### Elevating Talent Matching with Word2Vec Word Embedding with Gensim in Python.
In the world of hiring, companies face a big challenge: sorting through heaps of resumes to find the right candidates. It's a time-consuming process, and sometimes, they end up with the wrong fit for the job. Our project aims to change that by using smart computer techniques to help with hiring.

We've learned how to use fancy computer tricks to quickly go through resumes. By teaching a computer to understand resumes and job descriptions, we can find out which candidates are best suited for a particular job. This means less time wasted and more chances of finding the perfect match for the job.

Our project is a game-changer for hiring. It makes the whole process faster and easier. With our computer magic, companies can focus on talking to the best candidates instead of spending hours going through resumes. It's a win-win for everyone involved, making hiring smoother and more efficient.

#### Step 1: Resume Data Loading.
Before we start our analysis, first, we need to view the dataset. It is essential to view the data and check the columns. Let's take a look.

In [6]:
import pandas as pd
#--- Read in dataset ----
df = pd.read_csv("Resume.csv")

#--- Inspect data ---
df

Unnamed: 0,ID,Resume_str
0,16852973,HR ADMINISTRATOR/MARKETING ASSOCIATE\...
1,22323967,"HR SPECIALIST, US HR OPERATIONS ..."
2,33176873,HR DIRECTOR Summary Over 2...
3,27018550,HR SPECIALIST Summary Dedica...
4,17812897,HR MANAGER Skill Highlights ...
...,...,...
995,33578873,SALES Summary I am looking f...
996,27607632,SALES Summary Self-motivated...
997,23760084,SALES Summary General Sales...
998,30083943,SALES Professional Summary ...


### Step 2: Empowering Resumes with Word2Vec Word Embedding.

Building and Saving Word Embeddings for Resumes using Word2Vec.

Task is to tokenize the text in the 'Resume_str' column of DataFrame df into lowercase words. Train a Word2Vec model on the tokenized resume data. Set parameters: vector size (100), window size (5), min word count (1), using 4 CPU cores. Save the trained Word2Vec model as "resume_word2vec.model"

In [10]:
import nltk
from gensim.models import Word2Vec
from nltk.tokenize import word_tokenize
import pandas as pd

# Download 'punkt' resource for tokenization
nltk.download('punkt')
nltk.download('punkt_tab')

# Tokenize the text in the 'Resume_str' column of DataFrame df into lowercase words
tokenized_resumes = df['Resume_str'].apply(lambda x: word_tokenize(x.lower()))

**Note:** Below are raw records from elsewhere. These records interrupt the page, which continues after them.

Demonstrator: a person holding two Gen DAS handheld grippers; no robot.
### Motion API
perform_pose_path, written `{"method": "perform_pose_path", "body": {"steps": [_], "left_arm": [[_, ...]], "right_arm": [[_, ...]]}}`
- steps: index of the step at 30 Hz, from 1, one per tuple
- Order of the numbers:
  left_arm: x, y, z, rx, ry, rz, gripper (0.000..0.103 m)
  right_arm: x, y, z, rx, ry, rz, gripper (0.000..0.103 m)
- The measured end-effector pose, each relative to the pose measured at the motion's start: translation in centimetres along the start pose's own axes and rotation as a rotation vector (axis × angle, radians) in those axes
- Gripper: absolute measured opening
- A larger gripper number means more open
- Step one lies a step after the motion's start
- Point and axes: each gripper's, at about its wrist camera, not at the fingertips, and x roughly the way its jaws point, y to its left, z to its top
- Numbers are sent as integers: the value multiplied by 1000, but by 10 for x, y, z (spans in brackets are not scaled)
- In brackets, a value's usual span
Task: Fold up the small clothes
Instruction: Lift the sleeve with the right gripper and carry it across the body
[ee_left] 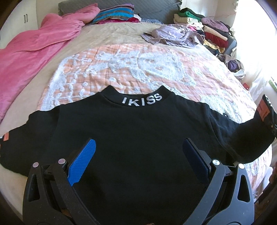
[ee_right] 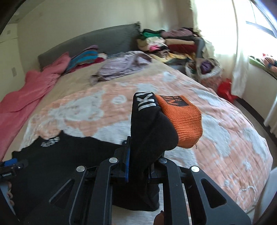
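Black sweatshirt [ee_left: 135, 131] flat, collar toward headboard [ee_left: 121, 7], sleeves sideways (left jaws open, right jaws clamping orange-cuffed sleeve [ee_right: 150, 128]).

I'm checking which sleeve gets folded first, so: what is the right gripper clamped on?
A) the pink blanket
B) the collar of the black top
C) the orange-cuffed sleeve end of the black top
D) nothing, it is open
C: in the right wrist view the right gripper is shut on the sleeve of the black top, its orange cuff sticking out past the fingers, lifted off the bedspread.
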Motion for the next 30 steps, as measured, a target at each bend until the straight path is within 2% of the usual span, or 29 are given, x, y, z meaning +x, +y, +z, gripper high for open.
{"method": "perform_pose_path", "body": {"steps": [12, 30], "left_arm": [[-21, 29, 3, -57, -34, -4, 94], [-45, 89, -8, -149, -51, 17, 94]], "right_arm": [[-15, 72, 8, -125, -17, 96, 13], [-12, 162, -13, -262, 23, 193, 13]]}}
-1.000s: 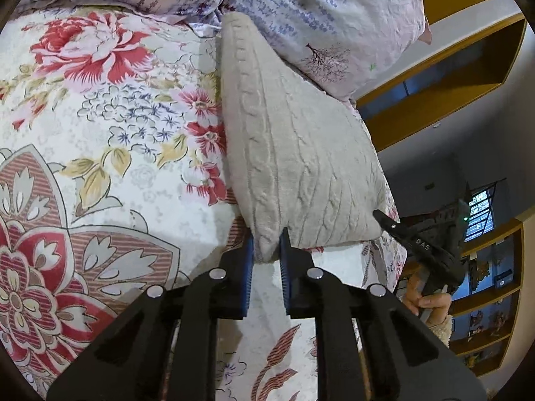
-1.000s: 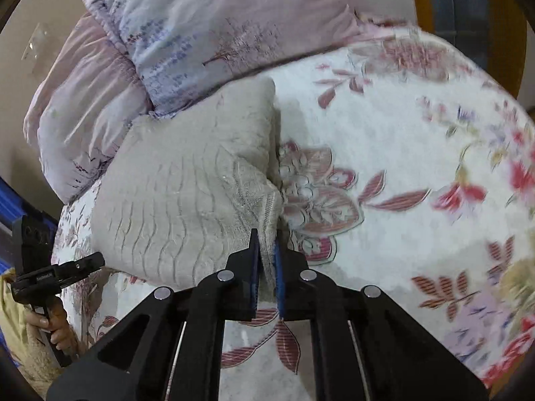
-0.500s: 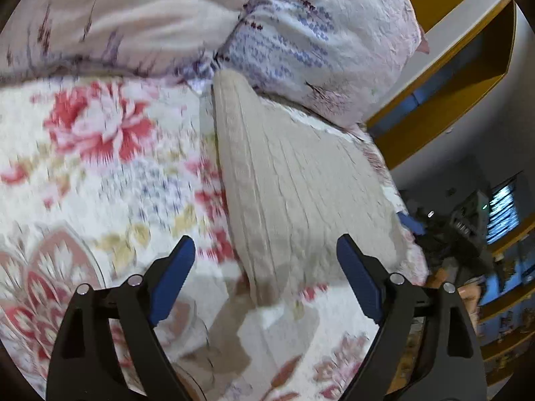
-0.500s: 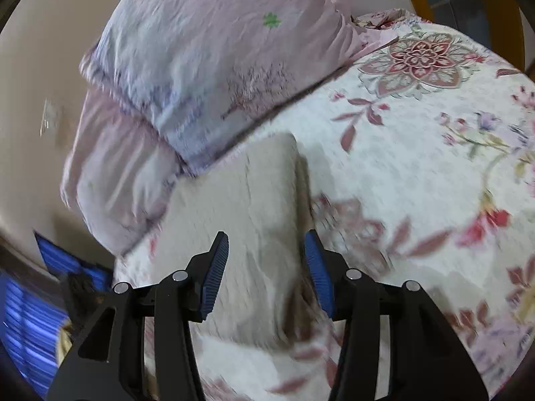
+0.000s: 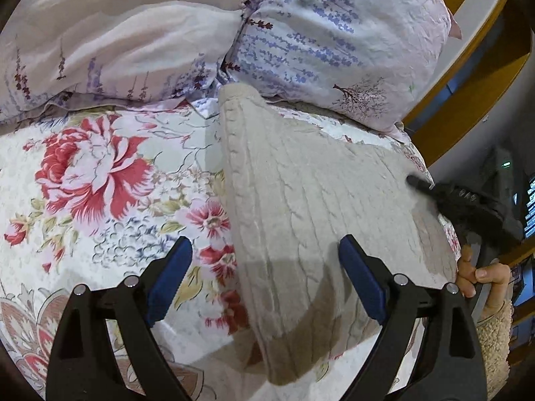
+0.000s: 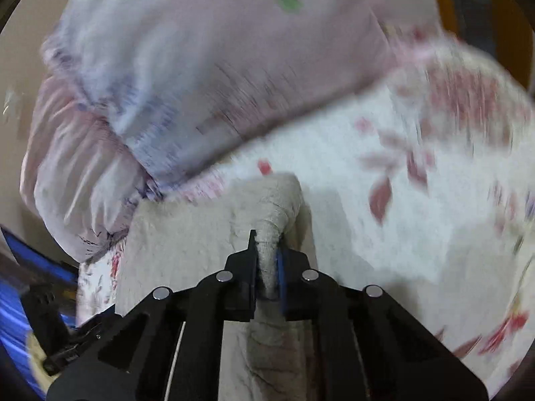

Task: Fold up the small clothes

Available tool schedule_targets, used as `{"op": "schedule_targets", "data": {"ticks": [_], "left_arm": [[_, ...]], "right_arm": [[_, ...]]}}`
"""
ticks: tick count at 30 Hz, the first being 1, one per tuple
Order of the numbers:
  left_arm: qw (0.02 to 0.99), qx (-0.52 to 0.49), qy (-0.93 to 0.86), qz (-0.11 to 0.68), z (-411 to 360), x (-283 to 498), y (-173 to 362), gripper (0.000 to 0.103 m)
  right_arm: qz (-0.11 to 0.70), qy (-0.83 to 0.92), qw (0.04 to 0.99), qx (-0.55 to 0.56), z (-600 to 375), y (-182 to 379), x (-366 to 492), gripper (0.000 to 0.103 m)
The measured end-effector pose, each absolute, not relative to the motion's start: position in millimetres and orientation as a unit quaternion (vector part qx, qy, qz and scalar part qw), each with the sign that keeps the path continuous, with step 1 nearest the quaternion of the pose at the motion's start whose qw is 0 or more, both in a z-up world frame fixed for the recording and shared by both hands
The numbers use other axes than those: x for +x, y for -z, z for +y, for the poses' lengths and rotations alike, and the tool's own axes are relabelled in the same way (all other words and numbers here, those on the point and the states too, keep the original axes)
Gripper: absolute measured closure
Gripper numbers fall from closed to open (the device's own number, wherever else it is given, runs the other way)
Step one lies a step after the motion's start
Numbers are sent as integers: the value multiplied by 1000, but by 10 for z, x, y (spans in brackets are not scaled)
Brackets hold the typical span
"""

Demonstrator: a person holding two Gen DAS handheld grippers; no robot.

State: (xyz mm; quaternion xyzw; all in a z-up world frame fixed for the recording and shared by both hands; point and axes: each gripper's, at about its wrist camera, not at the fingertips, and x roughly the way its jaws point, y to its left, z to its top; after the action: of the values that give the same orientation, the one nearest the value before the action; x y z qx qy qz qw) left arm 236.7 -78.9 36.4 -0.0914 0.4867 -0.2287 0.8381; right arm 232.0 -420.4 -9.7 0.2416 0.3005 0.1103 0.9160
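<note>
A beige cable-knit sweater [image 5: 317,217] lies folded on the floral bedspread [image 5: 100,183], its far end touching the pillows. My left gripper [image 5: 264,250] hovers open over the sweater's near left part, its blue pads wide apart and off the cloth. In the right wrist view, which is blurred, my right gripper [image 6: 265,254] is shut on a raised fold of the sweater [image 6: 187,240]. The left wrist view shows that right gripper [image 5: 418,183] at the sweater's right edge, with a hand [image 5: 481,277] on its handle.
Two lilac-printed pillows [image 5: 334,33] [image 5: 117,40] lean at the head of the bed, right behind the sweater. A yellow wooden frame [image 5: 468,77] stands past the bed's right edge, with shelves beyond. Bare bedspread [image 6: 418,234] stretches to the sweater's right in the right wrist view.
My left gripper let go of the sweater's near edge, opened wide and drew back. My right gripper released its edge, opened, moved along the sweater and shut on a raised fold.
</note>
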Motion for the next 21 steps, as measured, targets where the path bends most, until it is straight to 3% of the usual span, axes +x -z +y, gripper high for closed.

# Train a Word2Vec model on the tokenized resume data
word2vec_model = Word2Vec(
    sentences=tokenized_resumes,
    vector_size=100,
    window=5,
    min_count=1,
    workers=4
)

# Save the model
word2vec_model.save("resume_word2vec.model")
print("Model trained and saved successfully!")


[nltk_data] Downloading package punkt to
[nltk_data]     C:\Users\nandi\AppData\Roaming\nltk_data...
[nltk_data]   Package punkt is already up-to-date!
[nltk_data] Downloading package punkt_tab to
[nltk_data]     C:\Users\nandi\AppData\Roaming\nltk_data...
[nltk_data]   Unzipping tokenizers\punkt_tab.zip.


Model trained and saved successfully!